**** Exercise data

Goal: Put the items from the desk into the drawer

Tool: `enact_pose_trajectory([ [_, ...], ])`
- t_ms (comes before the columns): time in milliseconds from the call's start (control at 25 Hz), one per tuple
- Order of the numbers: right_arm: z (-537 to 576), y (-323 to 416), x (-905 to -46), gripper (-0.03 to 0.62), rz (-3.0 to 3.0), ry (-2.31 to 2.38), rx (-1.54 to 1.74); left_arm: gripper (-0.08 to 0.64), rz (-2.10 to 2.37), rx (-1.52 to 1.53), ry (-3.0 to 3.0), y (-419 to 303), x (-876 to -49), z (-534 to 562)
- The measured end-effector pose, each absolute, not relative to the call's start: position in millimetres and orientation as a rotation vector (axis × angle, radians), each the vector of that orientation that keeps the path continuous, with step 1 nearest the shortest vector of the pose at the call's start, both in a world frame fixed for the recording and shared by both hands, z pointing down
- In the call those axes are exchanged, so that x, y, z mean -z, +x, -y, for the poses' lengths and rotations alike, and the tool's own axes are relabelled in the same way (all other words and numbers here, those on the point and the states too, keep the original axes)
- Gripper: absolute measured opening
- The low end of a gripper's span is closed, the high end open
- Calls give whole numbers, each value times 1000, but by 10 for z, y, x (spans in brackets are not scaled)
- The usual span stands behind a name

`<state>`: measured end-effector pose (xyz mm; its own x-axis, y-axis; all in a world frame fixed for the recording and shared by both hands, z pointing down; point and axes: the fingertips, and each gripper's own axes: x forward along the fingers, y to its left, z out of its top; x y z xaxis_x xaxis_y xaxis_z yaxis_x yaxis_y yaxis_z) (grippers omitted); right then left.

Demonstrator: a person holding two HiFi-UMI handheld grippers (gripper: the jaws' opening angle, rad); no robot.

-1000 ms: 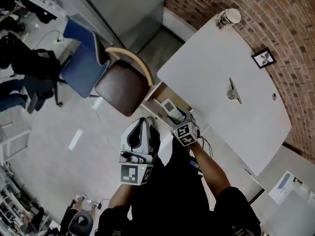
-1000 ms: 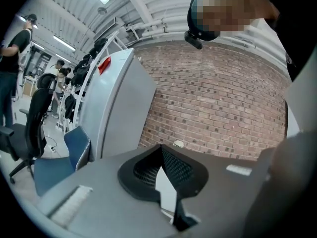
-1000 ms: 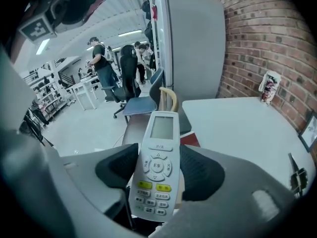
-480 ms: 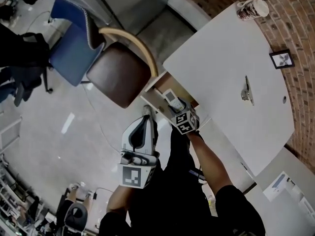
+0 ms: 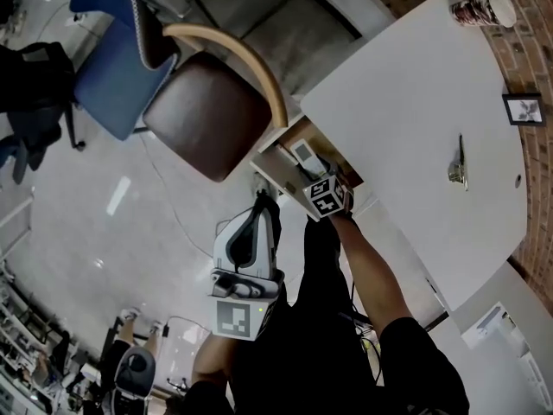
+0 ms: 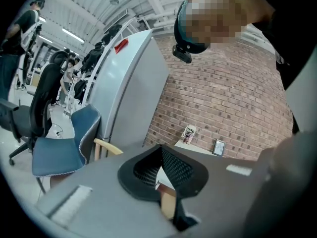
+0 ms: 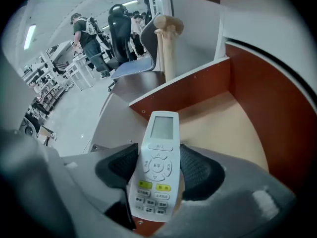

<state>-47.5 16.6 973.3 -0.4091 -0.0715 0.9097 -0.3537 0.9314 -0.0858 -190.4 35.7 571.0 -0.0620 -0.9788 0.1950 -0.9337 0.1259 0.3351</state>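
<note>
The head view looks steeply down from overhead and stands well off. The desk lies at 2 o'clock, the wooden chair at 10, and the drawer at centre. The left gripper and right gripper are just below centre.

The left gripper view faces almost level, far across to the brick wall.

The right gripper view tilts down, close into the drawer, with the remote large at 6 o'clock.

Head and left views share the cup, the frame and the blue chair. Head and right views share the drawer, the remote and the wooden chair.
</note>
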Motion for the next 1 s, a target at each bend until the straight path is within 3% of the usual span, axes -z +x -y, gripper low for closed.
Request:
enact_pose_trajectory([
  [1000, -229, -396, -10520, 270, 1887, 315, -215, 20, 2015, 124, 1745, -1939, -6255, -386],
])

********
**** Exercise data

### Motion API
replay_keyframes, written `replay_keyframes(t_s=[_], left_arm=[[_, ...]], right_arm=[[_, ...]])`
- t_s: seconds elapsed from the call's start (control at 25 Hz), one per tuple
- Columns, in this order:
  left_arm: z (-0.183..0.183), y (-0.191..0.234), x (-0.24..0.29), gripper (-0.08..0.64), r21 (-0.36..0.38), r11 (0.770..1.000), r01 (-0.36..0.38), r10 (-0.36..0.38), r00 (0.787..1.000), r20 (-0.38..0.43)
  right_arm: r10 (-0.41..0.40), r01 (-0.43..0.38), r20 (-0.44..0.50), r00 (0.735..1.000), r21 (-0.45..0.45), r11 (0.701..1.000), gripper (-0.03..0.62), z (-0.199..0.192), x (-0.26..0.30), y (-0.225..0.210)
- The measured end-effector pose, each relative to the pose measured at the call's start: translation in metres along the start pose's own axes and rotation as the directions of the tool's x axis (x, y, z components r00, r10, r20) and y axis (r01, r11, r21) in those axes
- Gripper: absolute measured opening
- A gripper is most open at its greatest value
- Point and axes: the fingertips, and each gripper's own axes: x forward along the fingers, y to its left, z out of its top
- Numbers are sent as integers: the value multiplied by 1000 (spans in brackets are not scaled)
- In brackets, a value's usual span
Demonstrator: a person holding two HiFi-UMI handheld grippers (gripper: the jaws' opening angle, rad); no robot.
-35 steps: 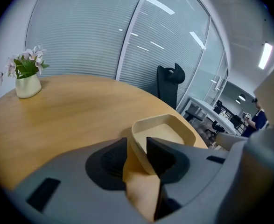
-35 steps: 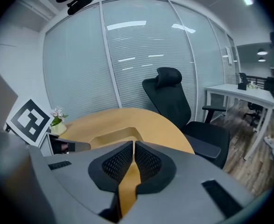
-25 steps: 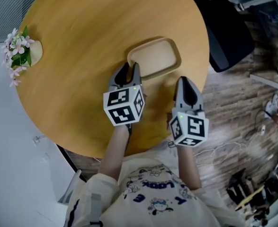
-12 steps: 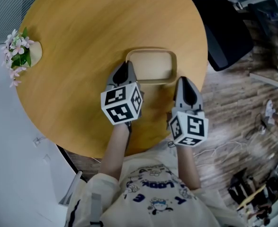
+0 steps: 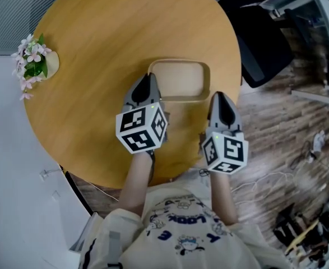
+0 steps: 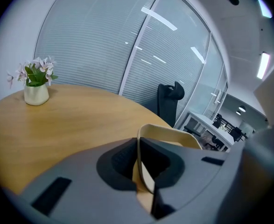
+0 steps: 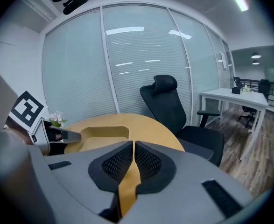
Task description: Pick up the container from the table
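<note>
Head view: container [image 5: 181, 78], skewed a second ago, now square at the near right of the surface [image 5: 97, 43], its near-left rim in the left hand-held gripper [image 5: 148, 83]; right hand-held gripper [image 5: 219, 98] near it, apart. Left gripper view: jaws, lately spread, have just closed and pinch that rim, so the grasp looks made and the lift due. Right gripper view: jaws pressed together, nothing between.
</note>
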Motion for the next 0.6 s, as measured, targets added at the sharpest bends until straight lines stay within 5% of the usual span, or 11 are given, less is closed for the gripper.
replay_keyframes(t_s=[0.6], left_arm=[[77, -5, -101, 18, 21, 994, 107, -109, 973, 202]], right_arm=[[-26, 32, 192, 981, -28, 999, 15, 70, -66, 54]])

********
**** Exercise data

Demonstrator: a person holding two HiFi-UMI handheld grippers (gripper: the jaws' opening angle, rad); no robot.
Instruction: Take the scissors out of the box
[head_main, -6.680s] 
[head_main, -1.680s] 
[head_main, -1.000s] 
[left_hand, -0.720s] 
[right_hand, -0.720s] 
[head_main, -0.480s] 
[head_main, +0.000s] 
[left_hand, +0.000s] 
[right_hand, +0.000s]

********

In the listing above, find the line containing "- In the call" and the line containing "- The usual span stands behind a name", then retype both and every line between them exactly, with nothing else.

| Output of the exercise |
- In the call those axes are exchanged, so that x, y, z mean -z, +x, -y, for the poses' lengths and rotations alike, and the tool's own axes are relabelled in the same way (all other words and numbers here, those on the point and the states too, keep the original axes)
- Gripper: absolute measured opening
- The low end of a gripper's span is closed, the high end open
- Calls give whole numbers, each value times 1000, but by 10 for z, y, x (spans in brackets are not scaled)
- The usual span stands behind a name

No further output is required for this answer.